The Times yesterday paid tributes to Helen Suzman, the anti-apartheid campaigner of South Africa.
In her 36 years in Parliament, a lone liberal voice denouncing the evils of apartheid, she was twice nominated for a Nobel prize and was appointed an honorary dame by the queen. She received hundreds of letters from the oppressed and dispossessed, black South Africans who had no vote, no voice and almost no rights under the white minority government.
She was denounced as a “vicious little cat” by one former prime minister, but won the grudging respect even of her enemies for the “steel in her teeth”.
Helen Suzman, who died yesterday at the age of 91, was truly one of South Africa’s heroic figures of her country’s far from heroic past. Long the sole MP from the Progressive Party, the daughter of Jewish immigrants never compromised with injustice.
Her background, she said, gave her a sensitivity to the evils of discrimination, and she made the most of her parliamentary voice to rail against forced removals, racial inequalities, the erosion of the rule of law, capital punishment, torture, censorship and police abuses.

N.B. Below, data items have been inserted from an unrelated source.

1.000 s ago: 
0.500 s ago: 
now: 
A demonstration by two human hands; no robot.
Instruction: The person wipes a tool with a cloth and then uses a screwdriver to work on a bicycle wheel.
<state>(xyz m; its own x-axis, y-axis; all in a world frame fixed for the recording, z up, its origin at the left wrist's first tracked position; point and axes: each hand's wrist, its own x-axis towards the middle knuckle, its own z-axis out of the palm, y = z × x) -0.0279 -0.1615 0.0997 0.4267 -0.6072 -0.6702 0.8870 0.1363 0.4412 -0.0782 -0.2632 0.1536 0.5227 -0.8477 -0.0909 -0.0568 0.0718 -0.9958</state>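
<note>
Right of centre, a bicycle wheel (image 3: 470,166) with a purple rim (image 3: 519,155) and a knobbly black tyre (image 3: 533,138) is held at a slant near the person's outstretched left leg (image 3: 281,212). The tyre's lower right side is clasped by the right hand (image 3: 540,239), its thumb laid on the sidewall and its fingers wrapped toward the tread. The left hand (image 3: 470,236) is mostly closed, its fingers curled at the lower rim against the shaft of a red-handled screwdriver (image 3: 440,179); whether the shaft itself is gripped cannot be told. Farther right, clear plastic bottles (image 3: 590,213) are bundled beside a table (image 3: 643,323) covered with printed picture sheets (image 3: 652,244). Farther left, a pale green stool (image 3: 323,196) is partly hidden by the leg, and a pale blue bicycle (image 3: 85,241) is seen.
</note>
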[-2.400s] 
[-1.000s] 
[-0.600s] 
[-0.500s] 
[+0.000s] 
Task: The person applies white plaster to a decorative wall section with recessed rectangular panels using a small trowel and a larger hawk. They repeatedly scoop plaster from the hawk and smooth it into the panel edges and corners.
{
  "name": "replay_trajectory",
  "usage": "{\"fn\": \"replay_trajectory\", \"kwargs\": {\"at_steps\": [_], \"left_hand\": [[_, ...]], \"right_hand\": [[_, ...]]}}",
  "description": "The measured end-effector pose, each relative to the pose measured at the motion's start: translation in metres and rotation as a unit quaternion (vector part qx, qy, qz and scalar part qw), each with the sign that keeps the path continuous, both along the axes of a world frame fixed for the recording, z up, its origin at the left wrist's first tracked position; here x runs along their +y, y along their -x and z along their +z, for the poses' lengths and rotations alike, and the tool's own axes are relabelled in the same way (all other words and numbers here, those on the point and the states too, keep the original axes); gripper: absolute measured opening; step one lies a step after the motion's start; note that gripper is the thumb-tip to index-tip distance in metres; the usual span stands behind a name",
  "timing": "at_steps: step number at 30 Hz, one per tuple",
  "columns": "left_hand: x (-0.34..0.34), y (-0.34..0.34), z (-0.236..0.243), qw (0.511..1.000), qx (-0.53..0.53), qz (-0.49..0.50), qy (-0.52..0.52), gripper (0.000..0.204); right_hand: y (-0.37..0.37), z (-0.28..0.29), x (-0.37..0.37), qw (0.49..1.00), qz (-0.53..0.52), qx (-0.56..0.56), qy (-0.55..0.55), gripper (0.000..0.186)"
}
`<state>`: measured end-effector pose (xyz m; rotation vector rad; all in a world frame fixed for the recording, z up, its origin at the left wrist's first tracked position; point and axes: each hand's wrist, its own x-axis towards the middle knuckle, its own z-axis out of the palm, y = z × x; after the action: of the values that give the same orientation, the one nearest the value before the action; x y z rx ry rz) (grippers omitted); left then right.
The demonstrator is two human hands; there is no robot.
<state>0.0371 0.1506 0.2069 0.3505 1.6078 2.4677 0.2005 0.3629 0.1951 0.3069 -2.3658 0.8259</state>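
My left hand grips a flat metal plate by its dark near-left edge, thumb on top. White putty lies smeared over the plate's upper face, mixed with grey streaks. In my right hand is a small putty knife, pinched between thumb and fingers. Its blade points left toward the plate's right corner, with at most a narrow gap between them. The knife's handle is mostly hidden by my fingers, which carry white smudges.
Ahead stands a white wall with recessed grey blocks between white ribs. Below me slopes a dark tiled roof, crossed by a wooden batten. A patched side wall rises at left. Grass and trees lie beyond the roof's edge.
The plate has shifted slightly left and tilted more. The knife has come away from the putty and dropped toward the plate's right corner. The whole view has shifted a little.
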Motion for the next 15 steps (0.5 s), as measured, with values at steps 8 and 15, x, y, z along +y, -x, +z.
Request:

She was the first, and only, woman to visit Nelson Mandela in his cell. And when one apartheid minister accused her of asking questions to embarrass South Africa overseas, she replied with typical dignity: “It is not my questions that embarrass South Africa, it is your answers.”
Those who may question whether she really achieved anything in the face of overwhelming state oppression should remember this: What in the end matters is that the moral conscience of a nation should be kept alive, even when almost extinct. Helen Suzman was that conscience. She achieved, for South Africa and for all those oppressed, more than they can ever repay.